Justmehere, one thing I am relating to here is where you say your mom wants to come over and "help with your PTSD". It's helping me set my own thoughts in order and feel slightly less crazy. With my own mother, who also seems not to understand norms of human behaviour although it manifests a little differently, I've been trying for such a long time to find words to get through to her, and it's incredibly confusing and crazy-making. I can understand wanting to understand your mother, it helps you know it's not just something you are doing wrong but just the way she is. My mother and I have been communicating only by letter for the past year and it's been very confusing and frustrating because I find to get through to her I have to get down to an almost microscopic level of explaining things that to most people are obvious. And she still doesn't get it. Example: when I wrote her a very graphic, personal letter telling her how my PTSD symptoms feel, and her response was, without asking my permission, to pass it on to someone she knows who is an alternative practitioner and write me back saying he would be in touch to talk about treating me for my physical symptoms. Not only does it continue to violate my boundaries as has been the case all my life, but makes her look like I am the problem and she is doing something to help me with my problem, while still skirting around the issue that the PTSD comes in large part from how she treated me as a child, a fact she worms her way out of acknowledging with surprising agility. It also made it really hard to complain about how violated I felt, because here she was so kindly offering to help. Grr. Anyway, reading your post helped me get some things straight. Correct me if I'm wrong - it's too easy to overidentify - but I think your mom offering to help with your PTSD could be a way of bringing her feelings of guilt down to a manageable level. She wants to see herself as a good person and you as the person with the problem, and she doesn't know what to do if you don't let her play that role.

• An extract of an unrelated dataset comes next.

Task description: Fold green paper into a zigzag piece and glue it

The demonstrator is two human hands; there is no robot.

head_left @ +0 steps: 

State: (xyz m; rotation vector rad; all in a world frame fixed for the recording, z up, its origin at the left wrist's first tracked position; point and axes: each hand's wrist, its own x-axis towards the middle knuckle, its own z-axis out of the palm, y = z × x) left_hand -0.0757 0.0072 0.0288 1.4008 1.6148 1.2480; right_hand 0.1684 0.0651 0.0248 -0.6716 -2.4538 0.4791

With my mother, even though I have repeatedly explained the difference, she is unable to differentiate between someone saying "This thing you did hurt me, and I need you to stop doing it" and someone saying "You did this to me so you are a terrible person and I hate you." She keeps mistaking the former for the latter no matter how I try, and so far, while she is almost infinitely willing to analyze what happened in the past (though without really taking responsibility for any of it) she is not willing to agree to any concrete changes going forward. My guess is this inability comes from extreme shame-based parenting. What do you think? Sorry for writing about my own situation on your thread, I'll stop now! Anyway, I'm sorry it is so bad for you, but wanted to let you know your sharing is helping me!